● Goal of the exercise
Please write out every line of the material exactly.

● Records provided
________________

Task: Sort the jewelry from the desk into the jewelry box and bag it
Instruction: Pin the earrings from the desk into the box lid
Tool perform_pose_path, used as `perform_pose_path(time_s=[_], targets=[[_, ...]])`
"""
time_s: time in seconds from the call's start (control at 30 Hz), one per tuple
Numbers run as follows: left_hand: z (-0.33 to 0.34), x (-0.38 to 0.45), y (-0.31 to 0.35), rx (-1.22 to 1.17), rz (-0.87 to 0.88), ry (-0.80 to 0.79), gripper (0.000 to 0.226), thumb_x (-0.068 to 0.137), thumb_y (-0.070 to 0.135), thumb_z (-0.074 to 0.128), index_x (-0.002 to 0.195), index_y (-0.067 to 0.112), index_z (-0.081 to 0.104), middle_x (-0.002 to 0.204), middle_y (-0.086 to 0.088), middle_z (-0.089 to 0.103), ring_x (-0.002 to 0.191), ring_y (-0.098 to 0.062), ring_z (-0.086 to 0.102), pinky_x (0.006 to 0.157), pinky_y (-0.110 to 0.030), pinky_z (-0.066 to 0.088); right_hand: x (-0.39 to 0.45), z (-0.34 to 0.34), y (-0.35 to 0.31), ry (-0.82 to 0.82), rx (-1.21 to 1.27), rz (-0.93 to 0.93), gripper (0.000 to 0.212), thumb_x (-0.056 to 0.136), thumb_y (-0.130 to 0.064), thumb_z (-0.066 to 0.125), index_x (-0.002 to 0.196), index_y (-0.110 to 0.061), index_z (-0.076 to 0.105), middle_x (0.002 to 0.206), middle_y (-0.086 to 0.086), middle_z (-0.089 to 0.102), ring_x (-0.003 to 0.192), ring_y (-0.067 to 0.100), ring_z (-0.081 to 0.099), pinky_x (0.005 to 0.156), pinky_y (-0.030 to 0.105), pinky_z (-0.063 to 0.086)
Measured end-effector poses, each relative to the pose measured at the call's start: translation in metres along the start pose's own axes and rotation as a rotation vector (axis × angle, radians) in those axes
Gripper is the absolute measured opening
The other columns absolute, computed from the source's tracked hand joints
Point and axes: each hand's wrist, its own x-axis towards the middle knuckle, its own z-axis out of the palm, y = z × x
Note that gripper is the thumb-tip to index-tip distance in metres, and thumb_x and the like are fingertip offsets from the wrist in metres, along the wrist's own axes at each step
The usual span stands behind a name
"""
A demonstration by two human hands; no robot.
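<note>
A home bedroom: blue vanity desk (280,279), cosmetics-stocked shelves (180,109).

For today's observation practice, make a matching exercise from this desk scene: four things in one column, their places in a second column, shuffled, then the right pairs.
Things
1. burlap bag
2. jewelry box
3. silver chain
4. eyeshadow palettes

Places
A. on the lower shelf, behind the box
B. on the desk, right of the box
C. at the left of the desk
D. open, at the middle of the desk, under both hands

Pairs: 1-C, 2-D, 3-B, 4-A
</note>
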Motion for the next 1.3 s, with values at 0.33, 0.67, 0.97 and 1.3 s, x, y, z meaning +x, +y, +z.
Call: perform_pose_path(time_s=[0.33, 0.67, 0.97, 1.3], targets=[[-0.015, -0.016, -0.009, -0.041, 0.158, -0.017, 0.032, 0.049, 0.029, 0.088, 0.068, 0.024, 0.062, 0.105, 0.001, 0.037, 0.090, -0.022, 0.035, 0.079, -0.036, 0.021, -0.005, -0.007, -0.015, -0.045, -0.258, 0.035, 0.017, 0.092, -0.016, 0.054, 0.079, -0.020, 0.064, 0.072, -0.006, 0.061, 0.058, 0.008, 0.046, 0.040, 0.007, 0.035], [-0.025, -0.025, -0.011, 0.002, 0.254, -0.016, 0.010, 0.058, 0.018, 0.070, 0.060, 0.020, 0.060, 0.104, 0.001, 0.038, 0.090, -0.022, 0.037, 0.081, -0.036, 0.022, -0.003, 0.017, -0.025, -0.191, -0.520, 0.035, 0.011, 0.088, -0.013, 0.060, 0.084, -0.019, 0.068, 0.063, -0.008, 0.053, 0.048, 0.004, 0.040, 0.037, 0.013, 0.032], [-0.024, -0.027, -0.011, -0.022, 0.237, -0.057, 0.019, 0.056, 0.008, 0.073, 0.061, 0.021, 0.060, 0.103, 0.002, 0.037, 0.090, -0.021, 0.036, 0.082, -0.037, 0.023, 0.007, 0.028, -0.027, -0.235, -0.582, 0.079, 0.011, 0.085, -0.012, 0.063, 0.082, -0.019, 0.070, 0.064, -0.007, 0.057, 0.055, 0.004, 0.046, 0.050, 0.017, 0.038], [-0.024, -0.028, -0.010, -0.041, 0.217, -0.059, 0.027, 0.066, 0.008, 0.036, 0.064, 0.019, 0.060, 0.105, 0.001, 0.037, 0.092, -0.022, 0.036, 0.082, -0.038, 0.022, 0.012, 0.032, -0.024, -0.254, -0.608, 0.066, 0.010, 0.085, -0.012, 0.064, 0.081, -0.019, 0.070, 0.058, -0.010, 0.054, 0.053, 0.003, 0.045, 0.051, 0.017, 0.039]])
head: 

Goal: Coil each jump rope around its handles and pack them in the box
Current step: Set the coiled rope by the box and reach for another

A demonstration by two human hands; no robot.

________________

● Reply
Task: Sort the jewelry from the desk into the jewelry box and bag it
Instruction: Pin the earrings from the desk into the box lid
Tool perform_pose_path, used as `perform_pose_path(time_s=[_], targets=[[_, ...]])`
"""
time_s: time in seconds from the call's start (control at 30 Hz), one per tuple
Numbers run as follows: left_hand: z (-0.33 to 0.34), x (-0.38 to 0.45), y (-0.31 to 0.35), rx (-1.22 to 1.17), rz (-0.87 to 0.88), ry (-0.80 to 0.79), gripper (0.000 to 0.226), thumb_x (-0.068 to 0.137), thumb_y (-0.070 to 0.135), thumb_z (-0.074 to 0.128), index_x (-0.002 to 0.195), index_y (-0.067 to 0.112), index_z (-0.081 to 0.104), middle_x (-0.002 to 0.204), middle_y (-0.086 to 0.088), middle_z (-0.089 to 0.103), ring_x (-0.002 to 0.191), ring_y (-0.098 to 0.062), ring_z (-0.086 to 0.102), pinky_x (0.006 to 0.157), pinky_y (-0.110 to 0.030), pinky_z (-0.066 to 0.088); right_hand: x (-0.39 to 0.45), z (-0.34 to 0.34), y (-0.35 to 0.31), ry (-0.82 to 0.82), rx (-1.21 to 1.27), rz (-0.93 to 0.93), gripper (0.000 to 0.212), thumb_x (-0.056 to 0.136), thumb_y (-0.130 to 0.064), thumb_z (-0.066 to 0.125), index_x (-0.002 to 0.196), index_y (-0.110 to 0.061), index_z (-0.076 to 0.105), middle_x (0.002 to 0.206), middle_y (-0.086 to 0.086), middle_z (-0.089 to 0.102), ring_x (-0.003 to 0.192), ring_y (-0.067 to 0.100), ring_z (-0.081 to 0.099), pinky_x (0.005 to 0.156), pinky_y (-0.030 to 0.105), pinky_z (-0.063 to 0.086)
Measured end-effector poses, each relative to the pose measured at the call's start: translation in metres along the start pose's own axes and rotation as a rotation vector (axis × angle, radians) in those axes
Gripper is the absolute measured opening
The other columns absolute, computed from the source's tracked hand joints
Point and axes: each hand's wrist, its own x-axis towards the middle knuckle, its own z-axis out of the palm, y = z × x
Note that gripper is the thumb-tip to index-tip distance in metres, and thumb_x and the like are fingertip offsets from the wrist in metres, along the wrist's own axes at each step
The usual span stands behind a name
"""
A demonstration by two human hands; no robot.
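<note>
A home bedroom: blue vanity desk (280,279), cosmetics-stocked shelves (180,109).

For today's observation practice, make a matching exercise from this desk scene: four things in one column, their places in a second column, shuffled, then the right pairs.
Things
1. burlap bag
2. jewelry box
3. silver chain
4. eyeshadow palettes

Places
A. on the lower shelf, behind the box
B. on the desk, right of the box
C. at the left of the desk
D. open, at the middle of the desk, under both hands

Pairs: 1-C, 2-D, 3-B, 4-A
</note>
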Motion for the next 1.3 s, with values at 0.33, 0.67, 0.97 and 1.3 s, x, y, z meaning +x, +y, +z.
Call: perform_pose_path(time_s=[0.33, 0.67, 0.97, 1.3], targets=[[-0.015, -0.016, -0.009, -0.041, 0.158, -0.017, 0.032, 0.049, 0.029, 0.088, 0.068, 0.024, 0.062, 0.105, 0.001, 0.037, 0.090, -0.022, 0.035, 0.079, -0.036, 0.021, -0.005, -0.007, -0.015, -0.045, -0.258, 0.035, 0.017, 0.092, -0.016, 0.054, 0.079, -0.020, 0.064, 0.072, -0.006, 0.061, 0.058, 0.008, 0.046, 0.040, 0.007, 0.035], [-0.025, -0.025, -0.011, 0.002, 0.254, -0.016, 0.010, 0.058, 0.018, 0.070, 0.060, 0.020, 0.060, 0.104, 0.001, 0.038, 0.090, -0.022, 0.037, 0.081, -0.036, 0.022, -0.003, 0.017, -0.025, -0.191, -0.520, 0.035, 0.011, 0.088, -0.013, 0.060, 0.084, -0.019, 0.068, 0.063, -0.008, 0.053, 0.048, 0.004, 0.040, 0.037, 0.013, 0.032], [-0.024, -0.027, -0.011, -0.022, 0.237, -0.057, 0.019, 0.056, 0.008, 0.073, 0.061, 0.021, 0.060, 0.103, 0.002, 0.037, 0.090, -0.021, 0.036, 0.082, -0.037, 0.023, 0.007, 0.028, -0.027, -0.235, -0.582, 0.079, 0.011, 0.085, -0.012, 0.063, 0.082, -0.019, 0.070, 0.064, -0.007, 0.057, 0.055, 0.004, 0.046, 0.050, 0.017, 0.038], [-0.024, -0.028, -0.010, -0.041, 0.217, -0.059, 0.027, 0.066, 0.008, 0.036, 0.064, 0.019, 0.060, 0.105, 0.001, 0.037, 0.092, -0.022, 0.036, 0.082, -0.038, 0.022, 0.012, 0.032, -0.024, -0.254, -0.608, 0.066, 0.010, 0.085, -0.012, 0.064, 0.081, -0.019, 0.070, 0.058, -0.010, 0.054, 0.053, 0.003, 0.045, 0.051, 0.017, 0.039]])
head: 

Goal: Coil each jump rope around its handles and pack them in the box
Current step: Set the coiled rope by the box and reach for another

A demonstration by two human hands; no robot.

The exercise is done, with nothing more to add.